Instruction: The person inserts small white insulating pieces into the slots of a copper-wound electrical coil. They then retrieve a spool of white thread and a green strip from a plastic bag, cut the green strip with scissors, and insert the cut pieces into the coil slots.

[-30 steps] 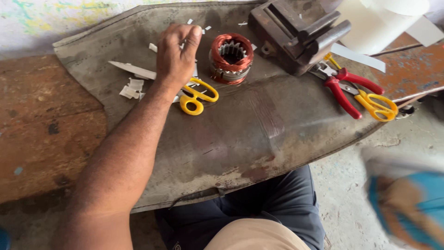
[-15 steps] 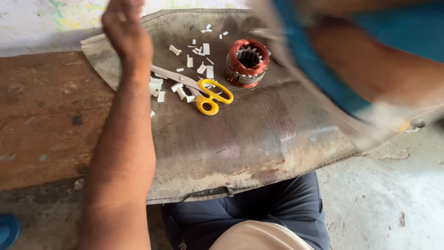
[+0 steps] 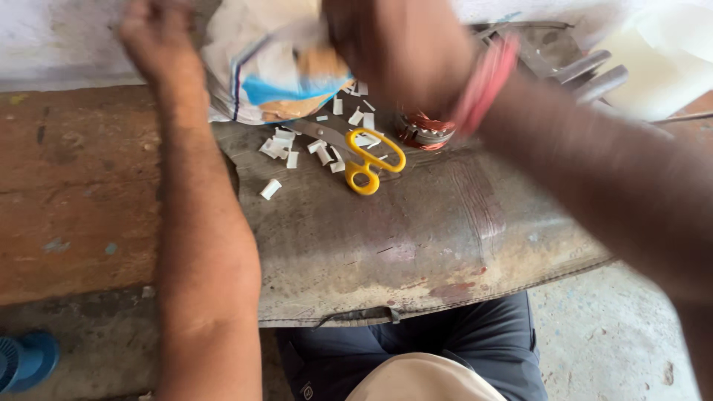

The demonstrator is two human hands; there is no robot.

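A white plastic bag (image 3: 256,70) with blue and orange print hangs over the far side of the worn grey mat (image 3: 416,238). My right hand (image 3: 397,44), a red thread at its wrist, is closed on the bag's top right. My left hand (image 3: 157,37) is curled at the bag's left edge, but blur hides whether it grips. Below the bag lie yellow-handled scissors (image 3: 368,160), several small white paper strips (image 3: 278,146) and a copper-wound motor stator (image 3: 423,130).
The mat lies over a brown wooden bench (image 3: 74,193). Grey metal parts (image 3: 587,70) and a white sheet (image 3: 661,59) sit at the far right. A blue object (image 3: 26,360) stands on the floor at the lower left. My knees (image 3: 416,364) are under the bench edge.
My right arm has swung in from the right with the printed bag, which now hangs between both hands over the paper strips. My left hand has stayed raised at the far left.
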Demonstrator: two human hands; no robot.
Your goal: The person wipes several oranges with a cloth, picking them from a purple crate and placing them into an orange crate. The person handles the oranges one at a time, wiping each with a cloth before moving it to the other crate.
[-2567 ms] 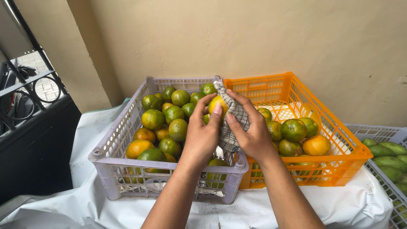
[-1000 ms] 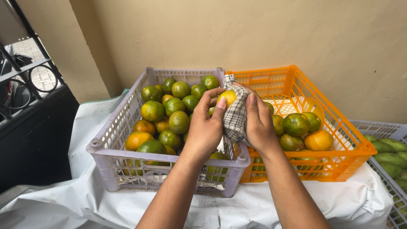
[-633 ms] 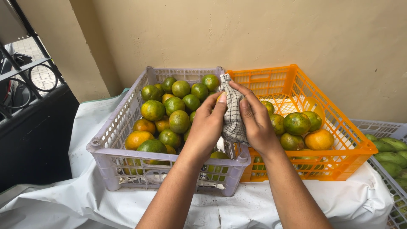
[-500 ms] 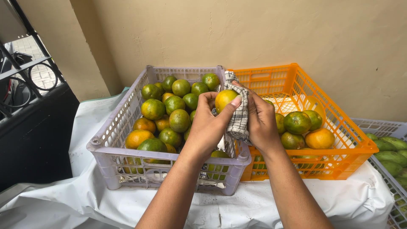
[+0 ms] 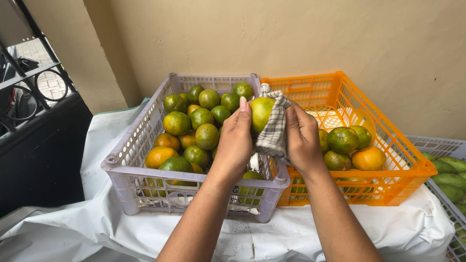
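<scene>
two hands are raised over the seam btwn crates: a green-yellow citrus (image 5: 261, 112) is gripped by the left hand (image 5: 235, 140), w/ a checked cloth (image 5: 274, 130) pressed to it by the right hand (image 5: 303, 139). lilac crate (image 5: 127, 160) at table's left, orange crate (image 5: 388, 145) beside it.

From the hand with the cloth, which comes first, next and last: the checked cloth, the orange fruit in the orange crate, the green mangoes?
1. Checked cloth, in the right hand itself.
2. Orange fruit, right of it in the orange crate.
3. Green mangoes, far right edge.
</scene>
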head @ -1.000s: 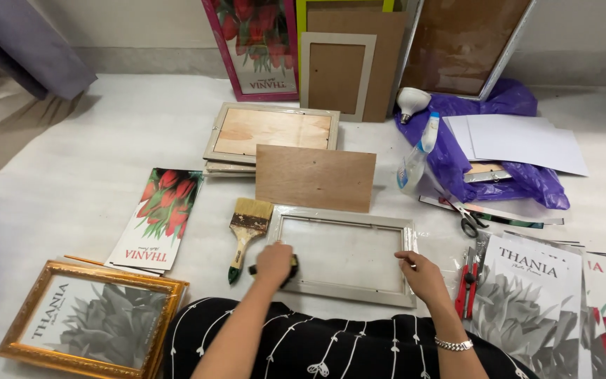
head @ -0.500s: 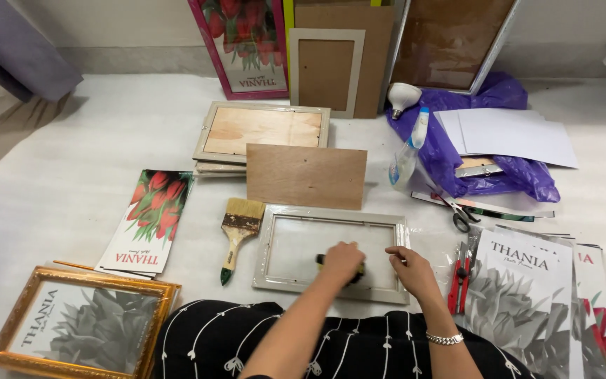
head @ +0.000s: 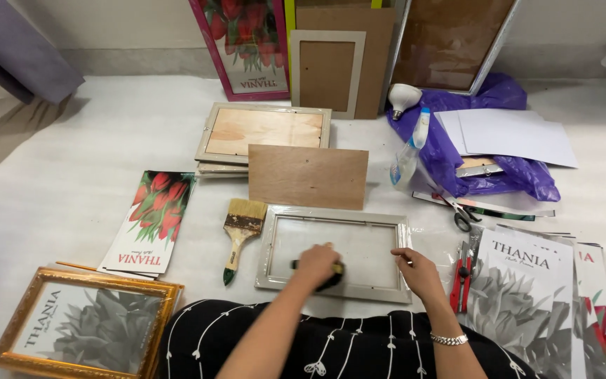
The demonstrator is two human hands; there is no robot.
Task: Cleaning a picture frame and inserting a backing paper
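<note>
Frame [head: 334, 253], the pale grey one, lay flat on the white sheet just in front of our knees, between the paintbrush [head: 241, 228] and the red pliers [head: 461, 274], with the plywood board [head: 308, 176] just behind it. We were, as it seemed, at the step of wiping the pane inside it. Our left hand [head: 319, 264] was closed around a small dark object [head: 331, 278], pressed down on the pane near the front edge; we could not tell if it was a cloth or a tool. Our right hand [head: 419, 270] rested on the right front corner, fingers curled over the edge and gripping it lightly to keep the frame from sliding. Both forearms reached forward over the black dress, the wrists low. We judged that the next move called for steady pressure and a firm hold at the corner, since the pane could shift.
</note>
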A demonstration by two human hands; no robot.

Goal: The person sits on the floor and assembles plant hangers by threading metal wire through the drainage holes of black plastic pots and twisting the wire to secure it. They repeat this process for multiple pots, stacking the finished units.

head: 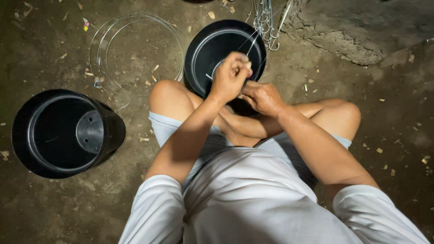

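Note:
I sit cross-legged on a dirt floor with a black plastic pot [212, 49] lying between my knees, its mouth turned toward me. My left hand [230, 74] is a closed fist at the pot's rim, gripping a thin metal wire [250, 43] that runs up toward a hanging bunch of wire hooks [266, 25]. Just beside it, my right hand [262, 97] presses on the near rim of the same pot, fingers curled over it. Whether the right hand also pinches the wire is hidden.
A second black pot [63, 133] lies on its side at the left, drain holes showing in its bottom. Coiled loops of thin wire [135, 45] rest on the ground behind my left knee. A rough stone ledge [361, 36] sits at top right. Wood chips litter the floor.

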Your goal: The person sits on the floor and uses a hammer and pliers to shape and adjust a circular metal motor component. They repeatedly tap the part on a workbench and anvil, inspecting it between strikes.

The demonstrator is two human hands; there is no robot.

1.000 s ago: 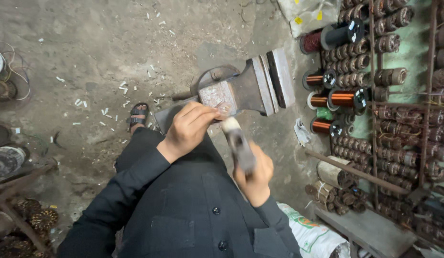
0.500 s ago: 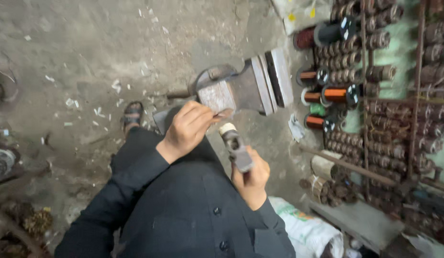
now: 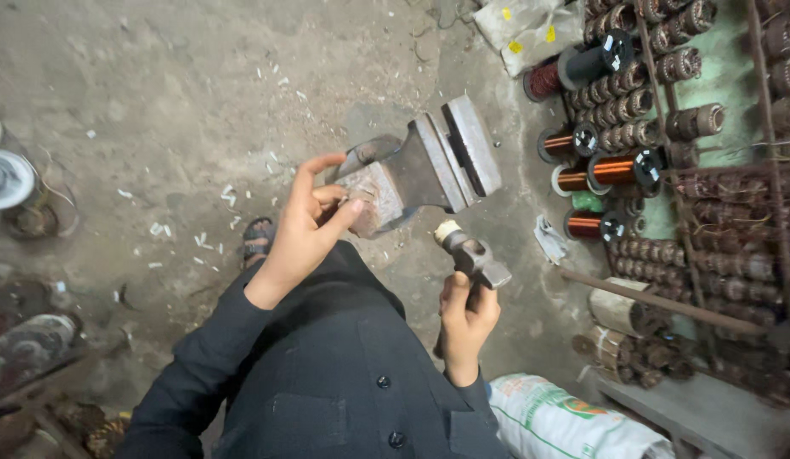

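The dusty grey concrete floor, strewn with small white scraps, spreads beyond both hands. Far out to the right of the right hand's grip hangs a rusty metal rack of wound copper coils, with glossy copper wire spools on black flanges at its near edge. Below that grip, toward the body, lies a white woven sack with green and orange print. Just above the two hands stands a heavy grey steel bench vise, its worn block end nearest the left hand. The left hand rests its thumb and curled fingers against that block, the forefinger raised; whether it pinches something small I cannot tell. The right hand is wrapped tight around the handle of a steel-headed hammer, its head just above the fist, near the vise but apart from it.
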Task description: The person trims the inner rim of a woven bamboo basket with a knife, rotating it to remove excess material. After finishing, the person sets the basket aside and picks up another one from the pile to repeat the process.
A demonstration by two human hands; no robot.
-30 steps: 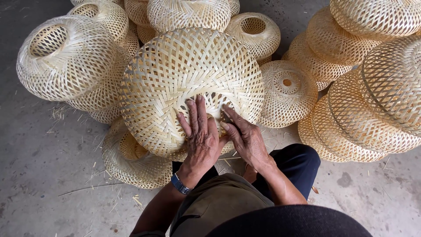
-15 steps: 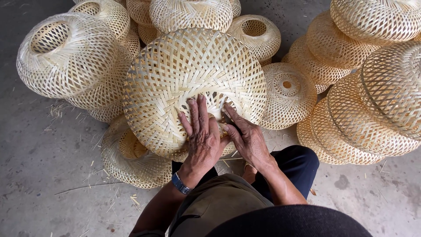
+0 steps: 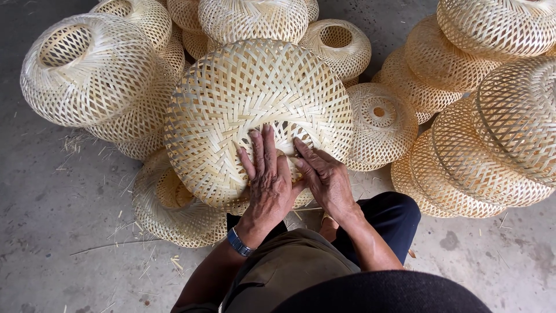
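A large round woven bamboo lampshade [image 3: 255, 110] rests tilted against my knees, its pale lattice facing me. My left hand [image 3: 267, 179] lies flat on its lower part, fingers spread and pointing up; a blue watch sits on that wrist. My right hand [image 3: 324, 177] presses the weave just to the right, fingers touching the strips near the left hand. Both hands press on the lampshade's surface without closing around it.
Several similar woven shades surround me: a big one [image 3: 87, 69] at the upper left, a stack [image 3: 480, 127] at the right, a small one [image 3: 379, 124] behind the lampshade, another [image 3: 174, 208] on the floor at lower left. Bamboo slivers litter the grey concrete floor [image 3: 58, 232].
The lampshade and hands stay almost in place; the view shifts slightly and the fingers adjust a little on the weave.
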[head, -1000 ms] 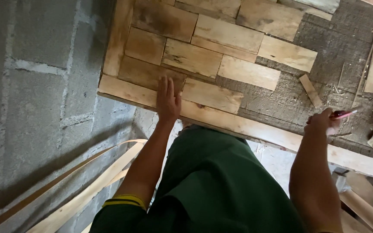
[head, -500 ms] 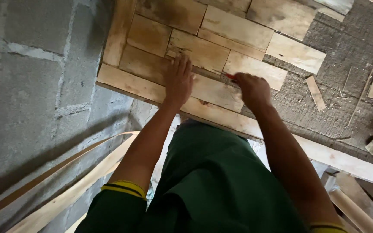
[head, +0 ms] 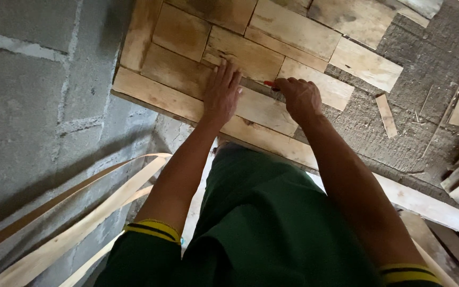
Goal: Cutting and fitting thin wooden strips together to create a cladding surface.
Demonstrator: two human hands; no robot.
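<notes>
Since the earlier picture, the right hand (head: pixel 299 98) has been creeping leftward along the boards, bringing the red pencil (head: pixel 270 84) closer to the left hand (head: pixel 221 93). The right fingers are clenching around the pencil, whose red tip is showing just left of the knuckles and touching the short wooden board (head: pixel 264 109). The left hand is lying flat with fingers released and spread, pressing on that same board. The board is sitting among other wooden pieces (head: pixel 181 32) laid in rows against the long plank (head: pixel 176 101). Loose offcuts (head: pixel 386 114) are lying on the grey floor (head: pixel 431 37) to the right.
</notes>
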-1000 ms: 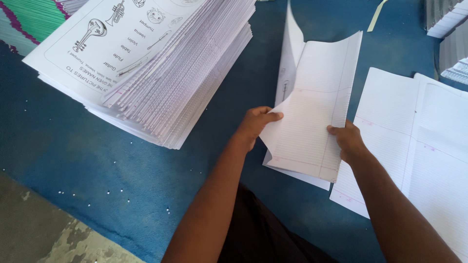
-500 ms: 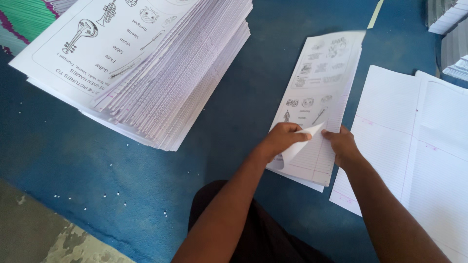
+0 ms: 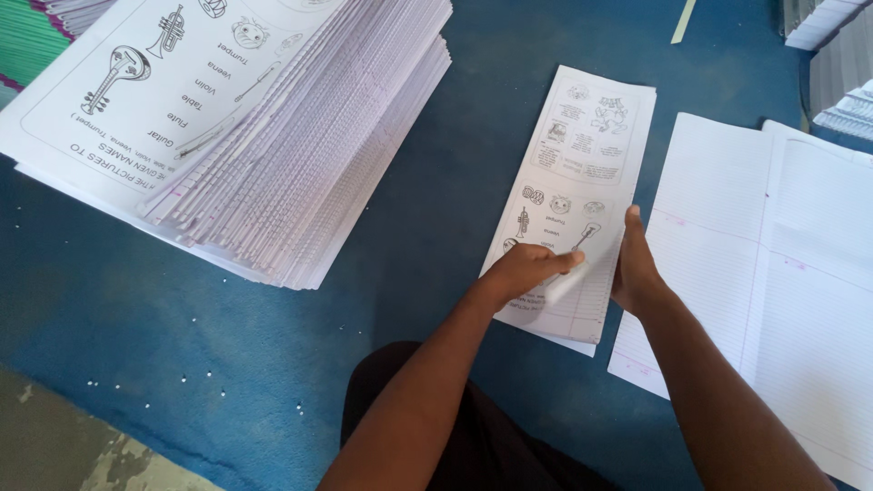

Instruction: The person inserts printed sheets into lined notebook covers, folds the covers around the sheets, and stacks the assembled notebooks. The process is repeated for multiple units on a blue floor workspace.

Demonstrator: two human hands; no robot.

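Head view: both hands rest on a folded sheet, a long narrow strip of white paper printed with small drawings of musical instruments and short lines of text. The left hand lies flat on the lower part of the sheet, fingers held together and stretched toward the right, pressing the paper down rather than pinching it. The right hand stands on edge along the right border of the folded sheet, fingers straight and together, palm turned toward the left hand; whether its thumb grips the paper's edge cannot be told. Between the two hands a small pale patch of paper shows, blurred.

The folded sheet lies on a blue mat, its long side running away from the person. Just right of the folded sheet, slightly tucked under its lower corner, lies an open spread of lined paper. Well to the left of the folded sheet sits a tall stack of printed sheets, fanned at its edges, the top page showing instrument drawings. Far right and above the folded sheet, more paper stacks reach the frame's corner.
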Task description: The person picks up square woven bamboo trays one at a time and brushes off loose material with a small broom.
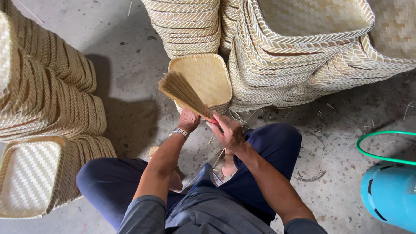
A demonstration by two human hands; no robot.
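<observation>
A small hand brush of stiff, straw-coloured fibres is held low over the grey concrete floor, just in front of the seated person's knees; its bristles fan out wide toward the upper left and narrow to a bound neck with a bit of red at the handle end. The left hand, a watch on its wrist, is closed around that neck from below, and the right hand curls its fingers about the red handle end just beside it, the two hands nearly touching. Right behind the bristles stands a woven tray of pale bamboo, tilted on its edge with its hollow side facing up, and nothing lies in it. Behind it rise stacks of nested baskets of the same weave; the topmost one shows a bare herringbone bottom. More nested stacks lie on the left, the nearest tray open and holding nothing. A green hose loops beside a blue cylinder at the right
</observation>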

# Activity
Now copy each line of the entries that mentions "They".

# Your response
Instruction: The person inserts small white insulating pieces into the slots of a copper-wound electrical coil. They then retrieve a spool of white thread and a green strip from a plastic bag, cut the green strip with scissors, and insert the cut pieces into the coil slots.
Goal: The person sits on the floor and assembles plant hangers by threading metal wire through the drainage holes of black plastic pots and twisting the wire to secure it. They repeat this process for multiple pots, stacking the finished units.
Your goal: The person sits on the floor and uses a hammer and pliers to shape and adjust a circular metal motor component. They repeatedly tap the part on a workbench and anvil, inspecting it between strikes.

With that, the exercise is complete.